Later nam Petermann nog twee andere vakken op zich: aan de eerstejaars onderwees hij plantenanatomie en aan de tweedejaars plantaardige fysiologie.[2]
Naast stationsdirecteur en docent was Petermann erelid van de Association belge des Chimistes, lid van de Koninklijke landbouwacademie van Zweden en van de Société Nationale d’encouragement à l’agriculture de France. Hij ontving de titel van officier in de Leopoldsorde en Ridder in het Erelegioen en werd het burgerkruis eerste klas opgespeld. Bij zijn onverwacht overlijden op 57-jarige leeftijd hielden figuren uit de academische, landbouwkundige en politieke wereld grafredes.[3] Hij was gehuwd met Marie Schuller.
Publicaties
Petermann publiceerde hoofdzakelijk in de ministeriële tijdschriften Bulletin de l’agriculture en Bulletin de la station agronomique. Een lijst van overwegend Belgische publicaties vindt men in L’institut agricole de l’Etat à Gembloux 1860-1910, Brussel, 1910. Petermann publiceerde nochtans ook in buitenlandse periodieken zoals het toenmalige gerenommeerde Biedermann’s Central-blatt Für Agrikulturchemie. Ook schreef hij adviezen aan landbouwers en beantwoordde hij lezersbrieven in lokale landbouwbladen.

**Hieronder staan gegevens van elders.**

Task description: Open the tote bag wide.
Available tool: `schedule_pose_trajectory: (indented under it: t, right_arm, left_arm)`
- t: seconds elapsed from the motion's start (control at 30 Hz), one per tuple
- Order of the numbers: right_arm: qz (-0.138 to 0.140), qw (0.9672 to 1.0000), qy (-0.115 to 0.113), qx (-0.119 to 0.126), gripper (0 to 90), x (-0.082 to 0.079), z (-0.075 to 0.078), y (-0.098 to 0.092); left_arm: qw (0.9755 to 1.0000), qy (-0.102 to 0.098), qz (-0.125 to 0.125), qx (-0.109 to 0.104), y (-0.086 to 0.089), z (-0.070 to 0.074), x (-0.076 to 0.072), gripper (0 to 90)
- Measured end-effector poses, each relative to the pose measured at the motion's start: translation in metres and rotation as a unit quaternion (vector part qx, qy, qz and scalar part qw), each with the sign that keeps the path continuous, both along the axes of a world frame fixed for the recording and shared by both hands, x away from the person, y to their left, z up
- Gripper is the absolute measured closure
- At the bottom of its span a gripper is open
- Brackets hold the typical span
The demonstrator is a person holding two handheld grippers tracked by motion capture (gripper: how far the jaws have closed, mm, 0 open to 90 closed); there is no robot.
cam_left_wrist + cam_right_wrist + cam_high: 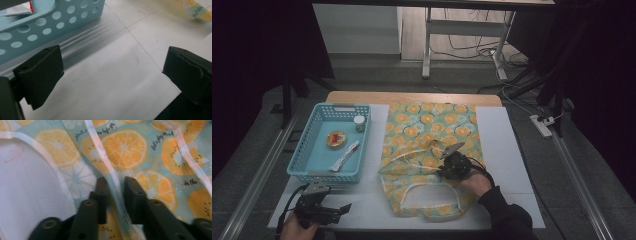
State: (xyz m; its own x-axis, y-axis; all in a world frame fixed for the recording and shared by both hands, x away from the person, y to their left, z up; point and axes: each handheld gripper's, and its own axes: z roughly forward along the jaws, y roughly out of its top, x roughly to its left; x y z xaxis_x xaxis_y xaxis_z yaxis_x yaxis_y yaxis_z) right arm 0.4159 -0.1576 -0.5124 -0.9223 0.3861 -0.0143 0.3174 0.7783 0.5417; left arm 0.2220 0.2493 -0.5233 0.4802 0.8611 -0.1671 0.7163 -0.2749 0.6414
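Orange-slice print tote bag: flat at mid-bench, handles toward the person. Right gripper: jaws pinched on a fold of the bag with its white trim. Left gripper: jaws wide apart, nothing held, near a blue basket.

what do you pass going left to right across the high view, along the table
left gripper → blue basket → orange-print bag → right gripper, pinching a fold of the bag → bare white mat
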Motion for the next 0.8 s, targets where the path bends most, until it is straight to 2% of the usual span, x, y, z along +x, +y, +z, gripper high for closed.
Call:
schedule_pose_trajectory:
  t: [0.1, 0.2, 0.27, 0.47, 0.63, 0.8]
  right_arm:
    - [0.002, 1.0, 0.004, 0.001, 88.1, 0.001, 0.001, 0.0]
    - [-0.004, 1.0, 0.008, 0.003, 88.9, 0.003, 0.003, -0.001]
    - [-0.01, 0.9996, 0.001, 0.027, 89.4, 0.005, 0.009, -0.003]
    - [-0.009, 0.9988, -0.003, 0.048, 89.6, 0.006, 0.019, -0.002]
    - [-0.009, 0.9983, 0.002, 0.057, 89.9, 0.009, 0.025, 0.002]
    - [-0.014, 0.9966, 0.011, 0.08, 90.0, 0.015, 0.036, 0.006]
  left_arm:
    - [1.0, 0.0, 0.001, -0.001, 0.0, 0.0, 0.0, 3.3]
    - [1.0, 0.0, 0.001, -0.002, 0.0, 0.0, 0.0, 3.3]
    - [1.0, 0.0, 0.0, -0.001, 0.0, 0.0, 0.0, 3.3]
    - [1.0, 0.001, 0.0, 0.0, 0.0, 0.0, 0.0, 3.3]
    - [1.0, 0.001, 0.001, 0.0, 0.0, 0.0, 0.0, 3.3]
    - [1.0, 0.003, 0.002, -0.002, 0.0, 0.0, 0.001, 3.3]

Petermann bundelde het overgrote deel van zijn wetenschappelijke publicaties in drie opeenvolgende werken:
- Recherches de chimie et de physiologie appliquée à l’agriculture. Deel I: analyses de matières fertilisantes et alimentaires, Brussel, 1886.
- Recherches de chimie et de physiologie appliquée à l’agriculture. Deel II: analyses de matières fertilisantes et alimentaires, Brussel, 1895
- Recherches de chimie et de physiologie appliquée à l’agriculture. Deel III: l'exploration chimique du sol belge dans ses relations avec la carte agronomique - L'analyse du sol. Méthode suivie à la Station agronomique de Gembloux. - Analyses complètes de sols belges - Analyses de minéraux. - Résumé et discussion, Brussel/Luik/Parijs, 1898.
Bibliografie
- Diser, Lyvia, Wetenschap op de proef. Laboratoria in het Belgisch overheidsbeleid (1870-1940), Leuven, 2016.

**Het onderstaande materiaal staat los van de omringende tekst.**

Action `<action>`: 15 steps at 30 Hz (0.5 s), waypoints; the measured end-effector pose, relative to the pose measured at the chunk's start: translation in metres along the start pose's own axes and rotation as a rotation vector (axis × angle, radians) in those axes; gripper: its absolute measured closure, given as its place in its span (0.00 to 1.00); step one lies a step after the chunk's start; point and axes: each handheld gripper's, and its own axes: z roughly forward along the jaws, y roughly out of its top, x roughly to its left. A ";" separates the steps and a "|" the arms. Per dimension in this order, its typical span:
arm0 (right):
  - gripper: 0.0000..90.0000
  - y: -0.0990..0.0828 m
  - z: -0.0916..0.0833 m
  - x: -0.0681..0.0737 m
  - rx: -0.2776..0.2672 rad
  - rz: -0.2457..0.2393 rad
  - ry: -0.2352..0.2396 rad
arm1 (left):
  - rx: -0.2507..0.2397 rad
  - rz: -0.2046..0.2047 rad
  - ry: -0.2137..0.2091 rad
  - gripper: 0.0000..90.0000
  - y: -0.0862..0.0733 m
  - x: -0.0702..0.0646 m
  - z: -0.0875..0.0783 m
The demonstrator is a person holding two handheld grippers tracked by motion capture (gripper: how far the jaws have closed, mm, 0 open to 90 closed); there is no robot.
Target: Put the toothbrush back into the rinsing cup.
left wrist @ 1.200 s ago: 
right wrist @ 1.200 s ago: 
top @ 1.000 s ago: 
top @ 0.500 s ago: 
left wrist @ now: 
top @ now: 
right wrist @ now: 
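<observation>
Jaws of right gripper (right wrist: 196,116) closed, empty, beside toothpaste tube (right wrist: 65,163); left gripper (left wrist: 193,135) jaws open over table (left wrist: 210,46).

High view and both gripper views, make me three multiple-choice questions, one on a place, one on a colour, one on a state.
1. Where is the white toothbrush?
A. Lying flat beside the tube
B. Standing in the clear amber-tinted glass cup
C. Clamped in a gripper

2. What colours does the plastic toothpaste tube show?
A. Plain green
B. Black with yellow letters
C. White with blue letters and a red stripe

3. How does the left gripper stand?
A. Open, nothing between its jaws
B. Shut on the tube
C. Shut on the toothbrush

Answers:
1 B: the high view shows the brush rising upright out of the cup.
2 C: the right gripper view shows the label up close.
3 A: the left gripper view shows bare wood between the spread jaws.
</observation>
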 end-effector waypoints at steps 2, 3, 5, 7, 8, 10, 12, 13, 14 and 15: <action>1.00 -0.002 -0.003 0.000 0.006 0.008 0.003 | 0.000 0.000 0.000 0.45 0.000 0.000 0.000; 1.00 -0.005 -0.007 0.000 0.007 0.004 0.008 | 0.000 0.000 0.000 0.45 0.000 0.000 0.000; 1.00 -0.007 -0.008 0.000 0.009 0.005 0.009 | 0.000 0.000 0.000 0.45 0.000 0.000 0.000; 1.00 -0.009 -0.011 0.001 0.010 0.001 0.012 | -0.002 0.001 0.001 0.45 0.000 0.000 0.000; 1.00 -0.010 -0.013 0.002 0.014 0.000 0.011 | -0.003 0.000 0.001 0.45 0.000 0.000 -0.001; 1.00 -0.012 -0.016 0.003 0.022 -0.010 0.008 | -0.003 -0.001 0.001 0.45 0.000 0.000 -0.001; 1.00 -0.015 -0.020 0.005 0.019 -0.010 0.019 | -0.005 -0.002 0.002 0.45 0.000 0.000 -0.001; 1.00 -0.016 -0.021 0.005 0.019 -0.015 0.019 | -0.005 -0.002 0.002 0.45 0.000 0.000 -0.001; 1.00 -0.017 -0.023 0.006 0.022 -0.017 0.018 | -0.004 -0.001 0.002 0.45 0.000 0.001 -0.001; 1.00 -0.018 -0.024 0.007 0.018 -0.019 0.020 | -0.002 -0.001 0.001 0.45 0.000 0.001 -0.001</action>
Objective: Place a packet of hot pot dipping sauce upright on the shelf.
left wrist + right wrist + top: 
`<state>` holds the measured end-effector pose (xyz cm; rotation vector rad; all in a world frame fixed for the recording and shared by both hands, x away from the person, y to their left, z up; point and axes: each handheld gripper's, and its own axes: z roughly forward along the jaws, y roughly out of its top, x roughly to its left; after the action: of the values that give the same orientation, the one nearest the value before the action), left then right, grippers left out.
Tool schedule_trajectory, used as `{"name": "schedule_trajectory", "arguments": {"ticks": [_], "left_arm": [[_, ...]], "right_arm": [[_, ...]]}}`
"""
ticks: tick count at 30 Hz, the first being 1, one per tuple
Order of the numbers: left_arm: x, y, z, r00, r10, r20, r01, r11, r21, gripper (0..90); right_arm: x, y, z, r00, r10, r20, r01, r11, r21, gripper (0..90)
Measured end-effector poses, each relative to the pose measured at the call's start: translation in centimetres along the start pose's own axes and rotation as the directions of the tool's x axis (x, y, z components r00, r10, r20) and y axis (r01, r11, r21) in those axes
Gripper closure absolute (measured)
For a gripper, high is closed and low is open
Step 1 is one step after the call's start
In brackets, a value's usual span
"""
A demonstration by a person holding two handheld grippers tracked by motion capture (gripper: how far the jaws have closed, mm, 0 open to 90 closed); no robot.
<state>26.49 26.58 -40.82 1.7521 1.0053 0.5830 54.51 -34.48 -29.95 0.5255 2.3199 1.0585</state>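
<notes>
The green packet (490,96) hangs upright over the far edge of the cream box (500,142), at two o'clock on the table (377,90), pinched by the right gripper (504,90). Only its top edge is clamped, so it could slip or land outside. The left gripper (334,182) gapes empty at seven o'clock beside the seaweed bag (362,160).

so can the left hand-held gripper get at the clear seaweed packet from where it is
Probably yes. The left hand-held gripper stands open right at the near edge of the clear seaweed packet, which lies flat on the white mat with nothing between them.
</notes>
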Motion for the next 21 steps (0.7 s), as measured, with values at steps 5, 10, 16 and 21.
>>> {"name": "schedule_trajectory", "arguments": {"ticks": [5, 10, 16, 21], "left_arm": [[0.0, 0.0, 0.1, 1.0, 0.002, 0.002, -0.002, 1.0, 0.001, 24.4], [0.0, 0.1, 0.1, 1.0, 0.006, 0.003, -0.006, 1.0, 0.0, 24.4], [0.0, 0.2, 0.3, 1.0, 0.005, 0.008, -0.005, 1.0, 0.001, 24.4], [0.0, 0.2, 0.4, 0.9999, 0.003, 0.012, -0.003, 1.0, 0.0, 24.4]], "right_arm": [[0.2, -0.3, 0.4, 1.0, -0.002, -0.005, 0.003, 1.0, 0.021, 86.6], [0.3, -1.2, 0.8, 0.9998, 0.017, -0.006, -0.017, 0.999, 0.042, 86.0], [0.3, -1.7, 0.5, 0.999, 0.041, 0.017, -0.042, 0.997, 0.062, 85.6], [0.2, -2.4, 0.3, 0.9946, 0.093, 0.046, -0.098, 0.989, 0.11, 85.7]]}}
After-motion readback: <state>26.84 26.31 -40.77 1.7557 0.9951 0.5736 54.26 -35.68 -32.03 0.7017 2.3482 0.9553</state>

- Diser, Lyvia, Ambtenaren in witte jas. Laboratoriumwetenschap in het Belgisch overheidsbeleid (1870-1940), Onuitgegeven proefschrift, Katholieke Universiteit Leuven, departement Geschiedenis, 2013
- Haustraete, Karel, 'Voedsel voor mensen. Arthur Petermann 1845-1902' (p. 14-15), in: SIWE-Cahier, (2005), nr. 2, 14-15.
- L’institut agricole de l’Etat à Gembloux 1860-1910, Brussel, 1910, 23 e.v.

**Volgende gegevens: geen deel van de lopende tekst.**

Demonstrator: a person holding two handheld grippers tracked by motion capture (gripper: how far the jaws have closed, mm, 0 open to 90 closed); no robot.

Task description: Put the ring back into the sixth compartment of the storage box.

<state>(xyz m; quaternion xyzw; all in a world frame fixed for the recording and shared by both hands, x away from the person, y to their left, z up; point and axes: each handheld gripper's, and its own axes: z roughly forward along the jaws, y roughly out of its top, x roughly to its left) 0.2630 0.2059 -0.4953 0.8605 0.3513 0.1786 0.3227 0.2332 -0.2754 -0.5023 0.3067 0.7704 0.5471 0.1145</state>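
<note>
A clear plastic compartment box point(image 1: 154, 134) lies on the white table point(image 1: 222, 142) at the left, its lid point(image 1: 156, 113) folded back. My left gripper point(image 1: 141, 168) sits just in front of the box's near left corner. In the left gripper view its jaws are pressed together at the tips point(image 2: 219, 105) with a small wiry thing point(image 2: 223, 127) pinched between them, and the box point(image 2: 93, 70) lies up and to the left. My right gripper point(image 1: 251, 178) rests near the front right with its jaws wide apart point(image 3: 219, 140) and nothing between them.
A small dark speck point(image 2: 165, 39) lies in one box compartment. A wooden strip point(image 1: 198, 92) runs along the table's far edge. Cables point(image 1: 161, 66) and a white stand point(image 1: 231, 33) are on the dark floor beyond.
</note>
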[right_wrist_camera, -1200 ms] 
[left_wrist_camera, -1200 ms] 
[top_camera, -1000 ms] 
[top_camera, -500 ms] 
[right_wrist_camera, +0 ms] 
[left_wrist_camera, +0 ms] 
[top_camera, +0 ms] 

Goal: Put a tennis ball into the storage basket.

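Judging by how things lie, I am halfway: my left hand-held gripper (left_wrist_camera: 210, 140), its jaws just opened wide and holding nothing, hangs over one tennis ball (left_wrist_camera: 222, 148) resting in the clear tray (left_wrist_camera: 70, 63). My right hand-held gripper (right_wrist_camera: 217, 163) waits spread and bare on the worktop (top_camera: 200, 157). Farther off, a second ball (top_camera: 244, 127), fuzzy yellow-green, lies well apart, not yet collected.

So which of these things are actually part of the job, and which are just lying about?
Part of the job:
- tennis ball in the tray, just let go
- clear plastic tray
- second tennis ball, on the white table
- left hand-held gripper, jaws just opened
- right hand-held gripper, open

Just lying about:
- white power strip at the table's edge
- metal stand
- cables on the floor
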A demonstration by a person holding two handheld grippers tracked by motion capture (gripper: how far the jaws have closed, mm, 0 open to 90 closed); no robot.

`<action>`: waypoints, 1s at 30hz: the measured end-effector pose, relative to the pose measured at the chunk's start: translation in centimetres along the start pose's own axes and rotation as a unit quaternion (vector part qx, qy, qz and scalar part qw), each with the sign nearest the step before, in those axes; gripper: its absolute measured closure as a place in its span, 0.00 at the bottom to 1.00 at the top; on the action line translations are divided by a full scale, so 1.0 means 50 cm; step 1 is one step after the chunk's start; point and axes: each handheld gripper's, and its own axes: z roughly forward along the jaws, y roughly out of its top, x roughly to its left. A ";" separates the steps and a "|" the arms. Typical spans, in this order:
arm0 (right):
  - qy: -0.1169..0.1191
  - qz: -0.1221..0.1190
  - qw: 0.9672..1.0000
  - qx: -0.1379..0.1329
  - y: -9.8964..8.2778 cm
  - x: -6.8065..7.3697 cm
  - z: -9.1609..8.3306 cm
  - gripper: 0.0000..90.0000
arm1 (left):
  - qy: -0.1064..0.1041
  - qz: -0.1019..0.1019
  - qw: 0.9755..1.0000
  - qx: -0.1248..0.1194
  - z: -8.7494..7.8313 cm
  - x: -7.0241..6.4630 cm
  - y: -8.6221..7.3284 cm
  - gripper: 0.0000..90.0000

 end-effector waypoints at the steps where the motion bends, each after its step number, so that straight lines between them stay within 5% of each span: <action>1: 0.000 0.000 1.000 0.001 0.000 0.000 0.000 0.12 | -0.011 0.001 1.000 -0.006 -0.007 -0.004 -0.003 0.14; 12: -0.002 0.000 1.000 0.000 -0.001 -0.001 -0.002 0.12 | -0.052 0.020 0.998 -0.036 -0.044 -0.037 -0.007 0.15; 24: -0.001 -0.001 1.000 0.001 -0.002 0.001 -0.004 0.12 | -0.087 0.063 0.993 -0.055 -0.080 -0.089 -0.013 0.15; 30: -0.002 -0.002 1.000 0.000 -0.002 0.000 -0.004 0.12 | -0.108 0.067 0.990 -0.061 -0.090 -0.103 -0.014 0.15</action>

- 'A. Petermann', in : L’ingénieur agricole de Gembloux. Journal de l’Association des anciens élèves de l’institut agricole de l’Etat, 3 (1902), 57.
- 25me Anniversaire de la fondation des Station et Laboratoires Agricoles en Belgique, Ciney, 1897.
- Gembloux, Burgelijke Stand, Overlijdens 1901-1910, film M5FQ-BZ9, gedigitaliseerd op: Zoekakten.nl, geraadpleegd op 01/02/2017 (met dank aan H. Bovens).
Noten
- ↑ Kunstmeststoffen waren in de tweede helft van de negentiende eeuw nieuw in de handel, en mestverkopers en -fabrikanten knoeiden vaak met de ingrediënten. Chemici wierpen zich daarom op als controlerende instantie.
- ↑ Deze drie vakken gaf hij althans in 1897. ‘L’institut national agronomique dans le nord de la France, en Belgique et en Hollande’, in: Annales de l’Institut national agronomique, 24 (1897-1900), nr. 16, 577.
- ↑ "A. Petermann", in : L’ingénieur agricole de Gembloux. Journal de l’Association des anciens élèves de l’institut agricole de l’Etat, 3(1902), 57 ev.